> _Directions for this task_: Across the entries that follow, how many lines have the word "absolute" in them? Give only the number.
╭─ Supplied entries
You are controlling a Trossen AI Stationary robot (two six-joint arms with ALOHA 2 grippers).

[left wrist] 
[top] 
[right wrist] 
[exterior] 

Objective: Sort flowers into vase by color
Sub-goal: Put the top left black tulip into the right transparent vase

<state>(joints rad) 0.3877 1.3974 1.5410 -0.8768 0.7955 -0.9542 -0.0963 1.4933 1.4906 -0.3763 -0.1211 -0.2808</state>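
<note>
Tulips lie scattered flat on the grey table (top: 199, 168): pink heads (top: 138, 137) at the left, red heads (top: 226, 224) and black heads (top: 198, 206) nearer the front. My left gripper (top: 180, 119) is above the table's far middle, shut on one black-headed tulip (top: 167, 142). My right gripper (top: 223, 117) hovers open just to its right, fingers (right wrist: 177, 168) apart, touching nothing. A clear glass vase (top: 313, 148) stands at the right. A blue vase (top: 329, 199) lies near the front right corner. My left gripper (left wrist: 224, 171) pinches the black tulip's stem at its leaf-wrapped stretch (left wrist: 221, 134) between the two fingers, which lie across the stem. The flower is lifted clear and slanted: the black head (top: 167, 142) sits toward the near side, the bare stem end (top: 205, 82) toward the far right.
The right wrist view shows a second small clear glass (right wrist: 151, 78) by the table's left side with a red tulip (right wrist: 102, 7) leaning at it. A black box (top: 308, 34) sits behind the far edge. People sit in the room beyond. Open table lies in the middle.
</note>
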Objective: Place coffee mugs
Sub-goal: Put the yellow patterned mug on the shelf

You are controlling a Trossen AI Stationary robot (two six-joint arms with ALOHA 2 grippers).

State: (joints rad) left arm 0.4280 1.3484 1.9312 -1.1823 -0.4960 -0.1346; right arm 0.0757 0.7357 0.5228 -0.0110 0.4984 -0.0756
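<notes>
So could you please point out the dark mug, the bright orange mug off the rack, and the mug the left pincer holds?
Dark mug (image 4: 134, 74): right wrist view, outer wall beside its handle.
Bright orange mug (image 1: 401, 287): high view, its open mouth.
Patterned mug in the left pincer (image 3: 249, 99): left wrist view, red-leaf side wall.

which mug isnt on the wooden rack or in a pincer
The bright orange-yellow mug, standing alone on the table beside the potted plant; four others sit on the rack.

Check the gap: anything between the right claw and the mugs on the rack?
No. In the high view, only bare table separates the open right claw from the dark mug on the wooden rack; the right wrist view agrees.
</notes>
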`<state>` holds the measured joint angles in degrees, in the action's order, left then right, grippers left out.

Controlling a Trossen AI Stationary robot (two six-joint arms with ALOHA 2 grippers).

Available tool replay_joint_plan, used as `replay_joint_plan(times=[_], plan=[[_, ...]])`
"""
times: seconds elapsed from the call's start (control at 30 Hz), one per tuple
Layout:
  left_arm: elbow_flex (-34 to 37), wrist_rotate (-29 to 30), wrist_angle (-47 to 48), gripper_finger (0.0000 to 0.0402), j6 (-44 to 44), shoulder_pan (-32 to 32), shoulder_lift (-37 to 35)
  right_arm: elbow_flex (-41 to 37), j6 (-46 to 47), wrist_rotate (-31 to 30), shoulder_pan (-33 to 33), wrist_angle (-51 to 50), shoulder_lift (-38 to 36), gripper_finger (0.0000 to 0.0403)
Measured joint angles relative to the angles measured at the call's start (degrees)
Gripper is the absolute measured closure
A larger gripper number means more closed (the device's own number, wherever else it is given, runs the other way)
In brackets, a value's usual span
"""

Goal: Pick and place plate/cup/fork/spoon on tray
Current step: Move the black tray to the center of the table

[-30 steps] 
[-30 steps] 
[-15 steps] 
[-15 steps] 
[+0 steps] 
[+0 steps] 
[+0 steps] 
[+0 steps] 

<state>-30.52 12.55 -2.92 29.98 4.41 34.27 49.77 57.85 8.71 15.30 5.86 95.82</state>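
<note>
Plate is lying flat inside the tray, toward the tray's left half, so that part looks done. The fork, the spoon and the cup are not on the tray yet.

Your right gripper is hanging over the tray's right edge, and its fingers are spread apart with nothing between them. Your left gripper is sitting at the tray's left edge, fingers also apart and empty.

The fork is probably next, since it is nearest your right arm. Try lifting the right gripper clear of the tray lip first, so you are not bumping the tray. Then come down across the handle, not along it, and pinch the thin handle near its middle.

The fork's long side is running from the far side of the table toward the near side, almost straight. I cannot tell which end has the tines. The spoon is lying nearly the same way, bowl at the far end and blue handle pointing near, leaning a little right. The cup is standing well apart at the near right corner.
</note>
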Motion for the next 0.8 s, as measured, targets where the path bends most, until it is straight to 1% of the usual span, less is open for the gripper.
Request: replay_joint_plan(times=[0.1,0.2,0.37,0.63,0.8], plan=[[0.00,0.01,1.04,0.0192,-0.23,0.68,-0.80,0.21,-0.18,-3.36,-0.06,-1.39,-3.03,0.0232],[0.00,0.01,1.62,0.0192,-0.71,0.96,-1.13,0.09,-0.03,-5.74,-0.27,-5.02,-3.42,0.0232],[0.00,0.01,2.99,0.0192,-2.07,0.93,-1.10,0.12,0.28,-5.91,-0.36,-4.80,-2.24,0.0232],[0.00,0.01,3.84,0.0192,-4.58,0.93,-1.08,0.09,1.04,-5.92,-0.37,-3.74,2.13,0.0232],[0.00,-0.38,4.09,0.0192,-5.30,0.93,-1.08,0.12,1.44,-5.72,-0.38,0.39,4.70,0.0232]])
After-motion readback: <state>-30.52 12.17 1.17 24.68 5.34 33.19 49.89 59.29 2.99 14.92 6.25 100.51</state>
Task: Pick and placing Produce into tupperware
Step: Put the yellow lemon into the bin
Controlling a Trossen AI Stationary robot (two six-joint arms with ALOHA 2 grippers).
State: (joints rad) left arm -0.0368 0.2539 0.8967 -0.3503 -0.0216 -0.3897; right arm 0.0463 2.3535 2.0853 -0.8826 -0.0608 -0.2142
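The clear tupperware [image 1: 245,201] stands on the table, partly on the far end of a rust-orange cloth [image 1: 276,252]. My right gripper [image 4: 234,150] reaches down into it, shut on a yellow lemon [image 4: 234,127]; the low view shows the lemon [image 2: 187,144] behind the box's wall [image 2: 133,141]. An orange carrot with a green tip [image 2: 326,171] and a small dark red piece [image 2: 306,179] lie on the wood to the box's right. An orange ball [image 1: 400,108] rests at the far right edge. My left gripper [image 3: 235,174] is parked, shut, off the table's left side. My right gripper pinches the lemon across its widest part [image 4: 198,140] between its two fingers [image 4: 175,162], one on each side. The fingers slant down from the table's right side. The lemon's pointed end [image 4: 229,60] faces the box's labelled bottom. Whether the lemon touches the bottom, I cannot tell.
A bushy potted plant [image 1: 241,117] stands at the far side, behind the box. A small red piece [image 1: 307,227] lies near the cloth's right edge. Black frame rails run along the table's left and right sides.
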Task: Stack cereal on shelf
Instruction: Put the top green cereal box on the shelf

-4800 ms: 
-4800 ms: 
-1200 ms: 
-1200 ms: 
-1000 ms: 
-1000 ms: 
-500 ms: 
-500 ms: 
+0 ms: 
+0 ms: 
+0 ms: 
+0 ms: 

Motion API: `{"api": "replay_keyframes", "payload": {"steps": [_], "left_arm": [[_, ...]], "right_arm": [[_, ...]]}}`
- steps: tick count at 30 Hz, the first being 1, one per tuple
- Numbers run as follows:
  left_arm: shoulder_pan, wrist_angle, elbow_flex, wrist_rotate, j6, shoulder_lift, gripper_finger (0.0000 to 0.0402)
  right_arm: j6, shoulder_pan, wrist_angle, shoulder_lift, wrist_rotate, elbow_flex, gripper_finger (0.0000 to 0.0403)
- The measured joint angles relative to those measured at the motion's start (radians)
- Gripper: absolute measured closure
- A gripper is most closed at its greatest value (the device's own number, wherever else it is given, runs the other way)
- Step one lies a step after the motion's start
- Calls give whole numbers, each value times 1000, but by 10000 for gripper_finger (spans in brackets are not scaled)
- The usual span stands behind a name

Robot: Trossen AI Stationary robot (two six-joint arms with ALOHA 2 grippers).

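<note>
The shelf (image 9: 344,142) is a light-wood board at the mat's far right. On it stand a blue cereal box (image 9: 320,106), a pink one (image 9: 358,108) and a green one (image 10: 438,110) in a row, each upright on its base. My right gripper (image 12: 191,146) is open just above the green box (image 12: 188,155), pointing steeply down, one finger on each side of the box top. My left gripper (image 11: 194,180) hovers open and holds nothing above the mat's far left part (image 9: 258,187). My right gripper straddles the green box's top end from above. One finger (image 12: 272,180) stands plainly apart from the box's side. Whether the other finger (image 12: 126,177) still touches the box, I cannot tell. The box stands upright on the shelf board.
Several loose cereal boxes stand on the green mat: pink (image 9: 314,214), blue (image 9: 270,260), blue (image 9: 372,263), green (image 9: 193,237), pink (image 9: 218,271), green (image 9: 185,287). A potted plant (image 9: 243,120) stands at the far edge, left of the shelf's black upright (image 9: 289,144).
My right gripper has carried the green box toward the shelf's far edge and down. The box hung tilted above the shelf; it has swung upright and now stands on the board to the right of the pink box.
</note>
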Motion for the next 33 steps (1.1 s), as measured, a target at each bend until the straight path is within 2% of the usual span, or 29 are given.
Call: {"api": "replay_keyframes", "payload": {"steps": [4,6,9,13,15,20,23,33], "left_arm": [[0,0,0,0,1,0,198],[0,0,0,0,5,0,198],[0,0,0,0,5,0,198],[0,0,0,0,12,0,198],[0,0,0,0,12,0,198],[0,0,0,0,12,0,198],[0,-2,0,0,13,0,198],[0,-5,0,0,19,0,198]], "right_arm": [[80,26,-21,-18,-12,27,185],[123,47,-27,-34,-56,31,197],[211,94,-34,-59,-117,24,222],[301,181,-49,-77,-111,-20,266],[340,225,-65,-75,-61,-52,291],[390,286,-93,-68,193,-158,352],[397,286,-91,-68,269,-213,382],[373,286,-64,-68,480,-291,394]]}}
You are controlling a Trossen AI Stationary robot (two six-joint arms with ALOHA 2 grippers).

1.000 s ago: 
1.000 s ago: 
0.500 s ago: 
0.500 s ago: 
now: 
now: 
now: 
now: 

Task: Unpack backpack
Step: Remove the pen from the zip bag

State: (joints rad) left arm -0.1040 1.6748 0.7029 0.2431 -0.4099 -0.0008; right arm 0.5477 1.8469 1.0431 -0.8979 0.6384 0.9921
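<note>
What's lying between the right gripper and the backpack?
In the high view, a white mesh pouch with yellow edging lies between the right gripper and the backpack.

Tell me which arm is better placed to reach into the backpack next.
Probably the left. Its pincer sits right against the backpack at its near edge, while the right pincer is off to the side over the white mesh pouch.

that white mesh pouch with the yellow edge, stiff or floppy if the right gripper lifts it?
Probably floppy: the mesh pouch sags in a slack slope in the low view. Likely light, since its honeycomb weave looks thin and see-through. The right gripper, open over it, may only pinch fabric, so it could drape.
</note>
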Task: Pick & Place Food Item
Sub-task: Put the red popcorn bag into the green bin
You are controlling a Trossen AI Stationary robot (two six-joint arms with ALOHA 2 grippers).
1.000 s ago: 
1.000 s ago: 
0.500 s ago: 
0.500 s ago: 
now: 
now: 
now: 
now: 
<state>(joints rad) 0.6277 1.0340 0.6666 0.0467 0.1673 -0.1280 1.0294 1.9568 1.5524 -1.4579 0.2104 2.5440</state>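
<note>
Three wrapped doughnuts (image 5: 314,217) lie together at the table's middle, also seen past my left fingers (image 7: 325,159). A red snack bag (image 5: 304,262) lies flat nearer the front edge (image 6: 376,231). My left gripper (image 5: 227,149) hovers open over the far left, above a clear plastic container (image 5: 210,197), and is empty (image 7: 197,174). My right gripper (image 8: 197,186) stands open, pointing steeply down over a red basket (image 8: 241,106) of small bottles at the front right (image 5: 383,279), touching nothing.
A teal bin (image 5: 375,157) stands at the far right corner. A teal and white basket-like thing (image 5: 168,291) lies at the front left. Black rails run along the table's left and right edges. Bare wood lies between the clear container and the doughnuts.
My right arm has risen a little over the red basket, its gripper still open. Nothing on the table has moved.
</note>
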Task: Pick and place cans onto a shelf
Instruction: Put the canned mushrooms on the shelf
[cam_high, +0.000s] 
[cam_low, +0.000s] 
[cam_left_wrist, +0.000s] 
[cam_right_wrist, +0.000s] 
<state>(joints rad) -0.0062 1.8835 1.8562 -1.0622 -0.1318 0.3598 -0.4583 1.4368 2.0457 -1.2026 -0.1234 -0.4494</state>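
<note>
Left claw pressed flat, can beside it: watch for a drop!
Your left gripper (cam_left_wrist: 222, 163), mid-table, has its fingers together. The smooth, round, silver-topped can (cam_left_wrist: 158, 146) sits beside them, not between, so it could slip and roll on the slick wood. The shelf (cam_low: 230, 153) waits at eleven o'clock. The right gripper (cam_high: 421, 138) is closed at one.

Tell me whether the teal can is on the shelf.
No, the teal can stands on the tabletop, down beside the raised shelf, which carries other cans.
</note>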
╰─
> _Exercise answer_: 2